Task description.
Without including any images, repeat the listing below exactly.

──────── Stored data

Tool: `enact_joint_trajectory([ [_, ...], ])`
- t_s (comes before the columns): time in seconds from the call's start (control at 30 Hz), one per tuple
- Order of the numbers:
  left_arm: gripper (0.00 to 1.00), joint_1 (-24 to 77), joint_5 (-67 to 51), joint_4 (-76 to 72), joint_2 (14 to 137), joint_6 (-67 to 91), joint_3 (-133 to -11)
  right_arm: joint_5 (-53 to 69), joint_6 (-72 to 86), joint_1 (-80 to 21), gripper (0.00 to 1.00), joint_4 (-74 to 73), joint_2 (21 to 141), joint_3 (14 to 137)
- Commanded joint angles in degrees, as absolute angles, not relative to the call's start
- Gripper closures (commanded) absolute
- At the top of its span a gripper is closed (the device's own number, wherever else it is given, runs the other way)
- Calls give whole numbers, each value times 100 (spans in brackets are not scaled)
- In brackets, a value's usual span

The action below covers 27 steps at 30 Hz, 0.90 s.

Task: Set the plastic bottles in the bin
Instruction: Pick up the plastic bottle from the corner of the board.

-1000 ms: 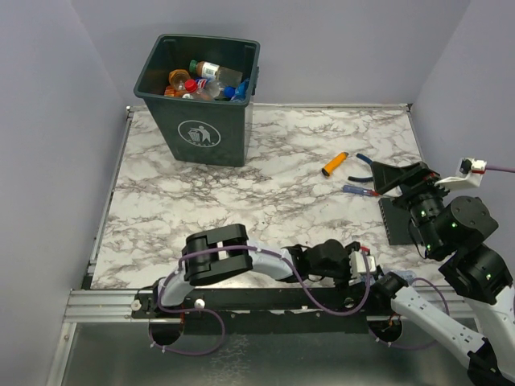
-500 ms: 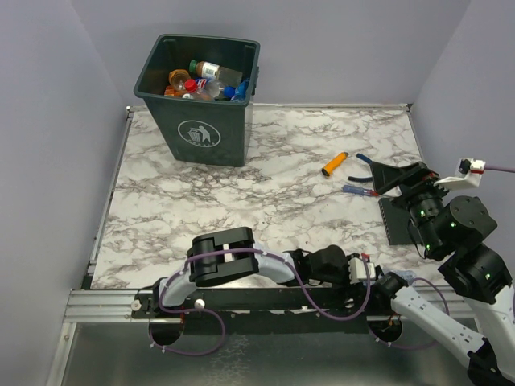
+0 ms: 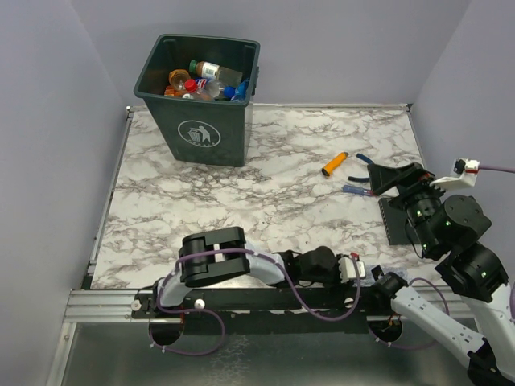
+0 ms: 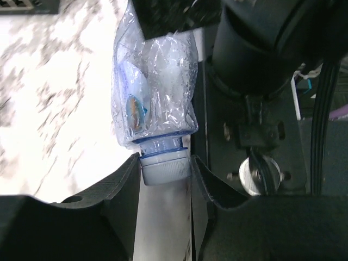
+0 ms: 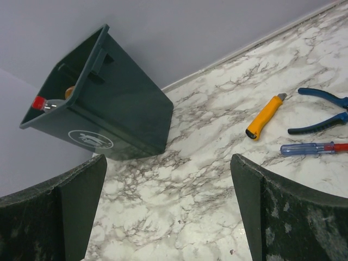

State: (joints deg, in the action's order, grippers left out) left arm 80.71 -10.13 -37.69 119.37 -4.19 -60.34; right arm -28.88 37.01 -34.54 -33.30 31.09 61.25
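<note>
Left tool (image 4: 165,161) closed in, fingers (image 4: 120,187) pinching cap (image 4: 165,169) of crumpled bottle (image 4: 155,92)

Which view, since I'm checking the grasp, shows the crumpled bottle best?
Left wrist: the crumpled bottle fills the frame, its grey cap pinched by the left end effector. The top external view hides it among the arms; the right wrist view misses it.

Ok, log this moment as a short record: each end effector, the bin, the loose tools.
left end effector: closed on the cap of a crumpled clear bottle
right end effector: open, empty
bin: upright at the far left, bottles inside
tools: orange knife, blue-handled pliers, screwdriver lying at the table's right
</note>
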Motion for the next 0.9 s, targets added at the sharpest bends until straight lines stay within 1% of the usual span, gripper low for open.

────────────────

Solution.
Tool: `enact_joint_trajectory([ [_, ...], ])`
- t_s (comes before the columns): time in seconds from the call's start (control at 30 Hz), one per tuple
- Order of the numbers:
  left_arm: gripper (0.00 to 1.00), joint_1 (-24 to 77), joint_5 (-67 to 51), joint_4 (-76 to 72), joint_2 (14 to 137), joint_6 (-67 to 91), joint_3 (-133 to -11)
  right_arm: joint_5 (-53 to 69), joint_6 (-72 to 86), joint_1 (-80 to 21), gripper (0.00 to 1.00), joint_4 (-74 to 73), joint_2 (21 to 141), joint_3 (14 to 137)
- Commanded joint angles in degrees, as absolute angles, not relative to the call's start
- Gripper closures (commanded) absolute
- At the top of its span a gripper is closed (the device's own number, wherever else it is given, runs the other way)
- Calls give whole numbers, each value times 100 (spans in brackets are not scaled)
- In brackets, a value's usual span

The action below covers 27 steps at 30 Hz, 0.90 s.

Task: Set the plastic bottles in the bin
Instruction: Pick up the plastic bottle from the corner of the board.

-1000 ms: 
-500 ms: 
+0 ms: 
+0 ms: 
+0 ms: 

State: (joints deg, in the action's order, grippers left out) left arm 80.71 -10.13 -37.69 119.37 -4.19 -60.34; right arm -28.88 37.01 -34.54 -33.30 31.09 61.25
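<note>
Left tool (image 4: 165,161) closed in, fingers (image 4: 120,187) pinching cap (image 4: 165,169) of crumpled bottle (image 4: 155,92)

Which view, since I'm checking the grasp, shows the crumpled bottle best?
Left wrist: the crumpled bottle fills the frame, its grey cap pinched by the left end effector. The top external view hides it among the arms; the right wrist view misses it.

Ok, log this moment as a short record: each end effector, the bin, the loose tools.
left end effector: closed on the cap of a crumpled clear bottle
right end effector: open, empty
bin: upright at the far left, bottles inside
tools: orange knife, blue-handled pliers, screwdriver lying at the table's right
</note>
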Motion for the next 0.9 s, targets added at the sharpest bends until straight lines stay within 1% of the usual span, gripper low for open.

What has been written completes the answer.